About this exercise: From the first line to the last, give the material again exactly, without the images.

Input data:

=== Begin Enclosure ===

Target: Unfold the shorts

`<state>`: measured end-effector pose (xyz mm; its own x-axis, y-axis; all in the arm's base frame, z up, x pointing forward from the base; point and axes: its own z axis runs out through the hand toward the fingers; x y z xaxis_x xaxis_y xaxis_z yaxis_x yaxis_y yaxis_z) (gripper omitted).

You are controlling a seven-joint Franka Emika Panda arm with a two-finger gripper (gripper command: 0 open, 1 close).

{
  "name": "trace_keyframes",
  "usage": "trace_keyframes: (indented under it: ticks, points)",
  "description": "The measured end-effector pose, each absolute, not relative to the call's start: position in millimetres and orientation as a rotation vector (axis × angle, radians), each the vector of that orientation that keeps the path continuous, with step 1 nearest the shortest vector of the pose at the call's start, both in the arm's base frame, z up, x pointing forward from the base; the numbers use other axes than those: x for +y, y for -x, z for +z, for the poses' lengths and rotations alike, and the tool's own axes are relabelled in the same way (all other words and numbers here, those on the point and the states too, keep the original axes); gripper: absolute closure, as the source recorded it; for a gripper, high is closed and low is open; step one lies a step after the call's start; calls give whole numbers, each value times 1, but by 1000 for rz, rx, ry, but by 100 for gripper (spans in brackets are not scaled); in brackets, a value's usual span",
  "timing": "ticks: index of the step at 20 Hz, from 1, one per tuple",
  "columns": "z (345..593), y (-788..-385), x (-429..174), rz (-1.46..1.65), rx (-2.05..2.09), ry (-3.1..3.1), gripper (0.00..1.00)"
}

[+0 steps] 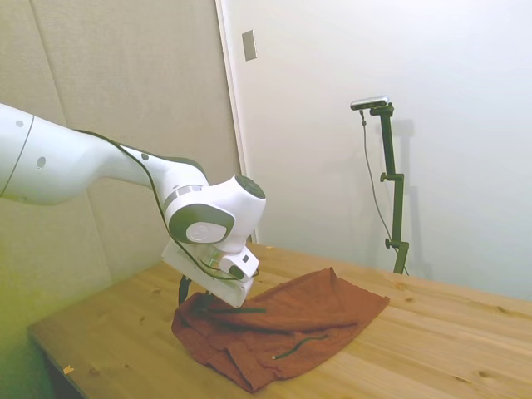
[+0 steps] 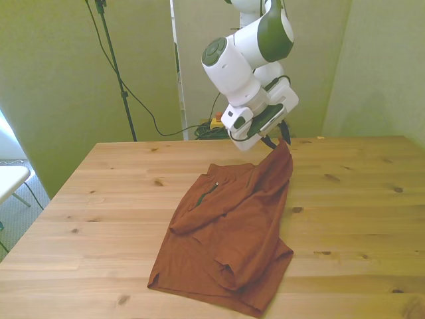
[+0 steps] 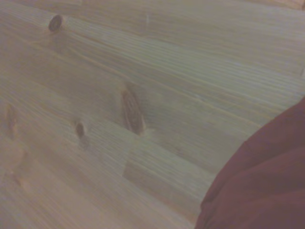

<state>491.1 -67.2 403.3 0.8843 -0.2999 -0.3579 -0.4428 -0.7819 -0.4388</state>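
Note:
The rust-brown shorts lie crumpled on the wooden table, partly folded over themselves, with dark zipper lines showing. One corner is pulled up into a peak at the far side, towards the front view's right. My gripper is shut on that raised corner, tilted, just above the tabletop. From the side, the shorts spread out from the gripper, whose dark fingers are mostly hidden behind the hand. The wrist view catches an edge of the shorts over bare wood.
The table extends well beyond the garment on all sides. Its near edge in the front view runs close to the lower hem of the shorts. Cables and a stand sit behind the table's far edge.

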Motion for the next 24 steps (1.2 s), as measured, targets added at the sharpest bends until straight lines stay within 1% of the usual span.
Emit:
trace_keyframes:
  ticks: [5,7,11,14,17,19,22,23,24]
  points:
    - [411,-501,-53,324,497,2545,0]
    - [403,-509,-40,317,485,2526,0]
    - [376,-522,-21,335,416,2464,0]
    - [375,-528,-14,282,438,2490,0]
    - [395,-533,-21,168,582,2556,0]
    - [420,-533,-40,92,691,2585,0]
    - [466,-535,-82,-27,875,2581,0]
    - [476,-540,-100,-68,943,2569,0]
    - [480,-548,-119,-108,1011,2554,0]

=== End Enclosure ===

Output of the exercise:
Target: Unfold the shorts

`<state>`: measured end-effector pose (xyz mm; its own x-axis, y-axis; all in the arm's base frame, z up, x pointing forward from the base; point and axes: its own z axis runs out through the hand toward the fingers; x y z xaxis_x xaxis_y xaxis_z yaxis_x yaxis_y yaxis_z) (gripper omitted).

You are controlling a seven-joint Franka Emika Panda arm with a two-finger gripper (gripper command: 0 open, 1 close).

{
  "name": "trace_keyframes",
  "usage": "trace_keyframes: (indented under it: ticks, points)",
  "description": "The measured end-effector pose, each absolute, not relative to the call's start: position in millimetres and orientation as a rotation vector (axis × angle, radians), each the vector of that orientation that keeps the path continuous, with step 1 nearest the shortest vector of the pose at the call's start, both in the arm's base frame, z up, x pointing forward from the base; the numbers use other axes than those: x for +y, y for -x, z for +z, for the poses' lengths and rotations alike, and the tool's own axes are relabelled in the same way (all other words and numbers here, those on the point and the states too, keep the original axes); gripper: absolute closure, as the source recorded it; for a gripper, high is closed and low is open; step one lies a step after the call's start; calls give whole numbers, each value times 1, but by 1000 for rz, rx, ry, but by 100 for gripper (spans in brackets are not scaled); in brackets, a value's usual span",
  "timing": "ticks: index of the step at 20 Hz, from 1, one per tuple",
  "columns": "z (345..593), y (-788..-385), x (-429..174), rz (-1.46..1.65), rx (-2.05..2.09), ry (-3.1..3.1), gripper (0.00..1.00)"
}

[+0 steps] 
[+0 steps] 
[+0 steps] 

<state>491.1 -67.2 403.3 0.8843 -0.2999 -0.3579 -0.4428 -0.7819 -0.4388</state>
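Note:
The rust-brown shorts lie crumpled on the wooden table, partly folded over themselves, with dark zipper lines showing. One corner is pulled up into a peak at the far side, towards the front view's right. My gripper is shut on that raised corner, tilted, just above the tabletop. From the side, the shorts spread out from the gripper, whose dark fingers are mostly hidden behind the hand. The wrist view catches an edge of the shorts over bare wood.
The table extends well beyond the garment on all sides. Its near edge in the front view runs close to the lower hem of the shorts. Cables and a stand sit behind the table's far edge.
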
Motion for the next 24 steps (1.2 s), as measured, targets added at the sharpest bends until straight lines stay within 1% of the usual span.
Emit:
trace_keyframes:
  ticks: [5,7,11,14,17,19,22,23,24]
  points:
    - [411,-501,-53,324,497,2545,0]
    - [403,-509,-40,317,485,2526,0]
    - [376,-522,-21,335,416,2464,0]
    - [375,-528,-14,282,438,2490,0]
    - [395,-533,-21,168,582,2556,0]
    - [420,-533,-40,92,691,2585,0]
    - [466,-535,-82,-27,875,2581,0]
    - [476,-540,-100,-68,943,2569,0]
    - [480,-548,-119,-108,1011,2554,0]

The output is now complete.